EXERCISE PROMPT
Copy nothing but the lines below running from the line containing "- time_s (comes" through the line containing "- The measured", both end lines included.

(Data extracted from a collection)
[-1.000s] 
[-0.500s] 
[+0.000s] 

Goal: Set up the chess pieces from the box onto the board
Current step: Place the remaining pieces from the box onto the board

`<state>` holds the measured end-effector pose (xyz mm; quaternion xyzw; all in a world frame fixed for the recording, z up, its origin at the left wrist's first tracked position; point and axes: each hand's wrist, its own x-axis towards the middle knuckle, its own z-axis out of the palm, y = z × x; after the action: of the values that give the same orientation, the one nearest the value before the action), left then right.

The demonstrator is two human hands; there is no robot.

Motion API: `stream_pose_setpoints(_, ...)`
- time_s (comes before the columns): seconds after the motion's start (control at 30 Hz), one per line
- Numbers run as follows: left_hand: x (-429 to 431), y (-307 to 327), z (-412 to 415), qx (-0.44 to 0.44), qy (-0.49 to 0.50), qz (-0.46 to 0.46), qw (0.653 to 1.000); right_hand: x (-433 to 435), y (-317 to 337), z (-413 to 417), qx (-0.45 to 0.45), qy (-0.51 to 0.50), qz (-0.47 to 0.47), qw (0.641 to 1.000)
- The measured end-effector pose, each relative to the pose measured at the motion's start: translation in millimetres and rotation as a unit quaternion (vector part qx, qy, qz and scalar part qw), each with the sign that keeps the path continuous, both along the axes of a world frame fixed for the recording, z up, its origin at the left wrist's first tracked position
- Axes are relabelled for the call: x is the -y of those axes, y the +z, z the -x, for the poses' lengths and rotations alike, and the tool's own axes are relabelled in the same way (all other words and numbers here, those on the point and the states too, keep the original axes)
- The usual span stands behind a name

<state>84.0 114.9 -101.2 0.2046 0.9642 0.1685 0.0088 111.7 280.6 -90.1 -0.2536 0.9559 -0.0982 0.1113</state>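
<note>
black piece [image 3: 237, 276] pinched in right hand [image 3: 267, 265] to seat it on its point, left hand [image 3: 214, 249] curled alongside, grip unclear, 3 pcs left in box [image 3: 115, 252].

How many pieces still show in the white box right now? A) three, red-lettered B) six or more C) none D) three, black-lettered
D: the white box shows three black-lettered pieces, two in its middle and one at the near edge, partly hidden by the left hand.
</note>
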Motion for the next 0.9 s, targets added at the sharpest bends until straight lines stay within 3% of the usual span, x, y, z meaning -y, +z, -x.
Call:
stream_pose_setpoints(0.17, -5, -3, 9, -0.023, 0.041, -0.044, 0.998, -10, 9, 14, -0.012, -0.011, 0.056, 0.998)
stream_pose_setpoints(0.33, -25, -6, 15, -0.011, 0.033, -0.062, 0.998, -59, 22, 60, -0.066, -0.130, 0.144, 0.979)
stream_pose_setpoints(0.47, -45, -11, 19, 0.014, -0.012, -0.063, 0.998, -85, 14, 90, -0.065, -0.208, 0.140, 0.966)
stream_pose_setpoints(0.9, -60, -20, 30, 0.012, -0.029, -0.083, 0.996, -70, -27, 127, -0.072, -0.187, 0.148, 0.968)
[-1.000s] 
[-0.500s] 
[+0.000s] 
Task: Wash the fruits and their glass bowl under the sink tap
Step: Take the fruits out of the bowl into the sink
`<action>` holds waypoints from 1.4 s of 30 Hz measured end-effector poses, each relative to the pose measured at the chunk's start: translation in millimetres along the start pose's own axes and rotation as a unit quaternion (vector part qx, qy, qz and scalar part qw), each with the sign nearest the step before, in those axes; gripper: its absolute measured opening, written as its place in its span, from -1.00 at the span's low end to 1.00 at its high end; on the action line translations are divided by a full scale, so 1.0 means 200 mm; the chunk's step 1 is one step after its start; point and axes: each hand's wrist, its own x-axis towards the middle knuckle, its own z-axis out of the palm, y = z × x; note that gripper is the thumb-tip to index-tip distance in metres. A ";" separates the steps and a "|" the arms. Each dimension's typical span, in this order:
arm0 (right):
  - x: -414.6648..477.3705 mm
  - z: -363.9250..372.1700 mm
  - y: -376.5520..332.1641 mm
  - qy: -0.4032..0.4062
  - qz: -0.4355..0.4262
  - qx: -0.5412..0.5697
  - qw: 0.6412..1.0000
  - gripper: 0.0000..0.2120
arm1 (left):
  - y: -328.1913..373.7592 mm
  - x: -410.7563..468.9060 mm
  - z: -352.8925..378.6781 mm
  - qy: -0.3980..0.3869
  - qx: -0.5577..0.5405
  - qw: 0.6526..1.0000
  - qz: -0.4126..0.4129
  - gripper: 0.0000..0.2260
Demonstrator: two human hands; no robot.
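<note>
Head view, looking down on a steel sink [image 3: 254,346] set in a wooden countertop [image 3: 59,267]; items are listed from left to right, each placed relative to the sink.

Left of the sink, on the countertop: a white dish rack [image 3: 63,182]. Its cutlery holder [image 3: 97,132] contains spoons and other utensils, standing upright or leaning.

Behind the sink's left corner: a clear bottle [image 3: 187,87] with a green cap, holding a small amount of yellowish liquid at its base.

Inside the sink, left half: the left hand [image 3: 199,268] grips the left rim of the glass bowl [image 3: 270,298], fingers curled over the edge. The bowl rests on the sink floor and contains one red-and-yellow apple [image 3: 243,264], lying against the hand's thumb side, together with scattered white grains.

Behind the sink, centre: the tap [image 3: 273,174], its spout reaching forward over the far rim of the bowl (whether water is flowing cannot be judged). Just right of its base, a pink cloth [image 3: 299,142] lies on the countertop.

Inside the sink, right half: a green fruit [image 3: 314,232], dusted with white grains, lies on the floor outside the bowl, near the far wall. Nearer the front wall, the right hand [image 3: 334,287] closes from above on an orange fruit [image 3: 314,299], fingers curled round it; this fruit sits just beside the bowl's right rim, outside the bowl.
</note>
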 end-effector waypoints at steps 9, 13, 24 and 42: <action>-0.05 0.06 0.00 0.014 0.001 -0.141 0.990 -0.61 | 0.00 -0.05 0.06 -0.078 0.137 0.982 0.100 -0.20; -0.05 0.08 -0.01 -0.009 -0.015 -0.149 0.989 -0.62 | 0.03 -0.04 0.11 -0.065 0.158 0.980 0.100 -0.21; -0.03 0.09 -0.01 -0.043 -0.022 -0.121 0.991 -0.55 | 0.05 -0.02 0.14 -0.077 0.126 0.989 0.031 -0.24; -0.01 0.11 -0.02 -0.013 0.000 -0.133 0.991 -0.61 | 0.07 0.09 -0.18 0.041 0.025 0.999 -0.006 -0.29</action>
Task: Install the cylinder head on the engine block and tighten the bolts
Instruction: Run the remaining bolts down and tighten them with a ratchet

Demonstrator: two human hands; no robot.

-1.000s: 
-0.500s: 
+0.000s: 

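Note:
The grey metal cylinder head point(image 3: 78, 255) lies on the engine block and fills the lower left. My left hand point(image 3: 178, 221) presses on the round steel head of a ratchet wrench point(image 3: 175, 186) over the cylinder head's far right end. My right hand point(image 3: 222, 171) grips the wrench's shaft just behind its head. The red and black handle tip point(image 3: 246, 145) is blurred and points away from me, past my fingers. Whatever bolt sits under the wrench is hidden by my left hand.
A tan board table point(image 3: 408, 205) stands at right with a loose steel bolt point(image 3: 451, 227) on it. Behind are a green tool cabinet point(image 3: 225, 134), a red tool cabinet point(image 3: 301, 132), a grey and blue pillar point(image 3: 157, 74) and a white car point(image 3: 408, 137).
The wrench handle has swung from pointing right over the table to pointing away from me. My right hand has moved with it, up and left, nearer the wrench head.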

WRITTEN ANSWER
- time_s (comes before the columns): seconds after the motion's start (control at 30 Hz), one per line
- Numbers run as follows: left_hand: x (-429 to 431), y (-307 to 327), z (-412 to 415), qx (-0.44 to 0.44), qy (-0.49 to 0.50), qz (-0.46 to 0.46), qw (0.653 to 1.000); right_hand: x (-433 to 435), y (-317 to 337), z (-413 to 417), qx (-0.45 to 0.45), qy (-0.51 to 0.50), qz (-0.47 to 0.47), qw (0.641 to 1.000)
- The measured end-effector pose, each relative to the pose measured at the motion's start: translation in millimetres and rotation as a unit quaternion (vector part qx, qy, qz and scalar part qw), each with the sign that keeps the path continuous, both along the axes of a world frame fixed for the recording, z up, its origin at the left wrist's first tracked position

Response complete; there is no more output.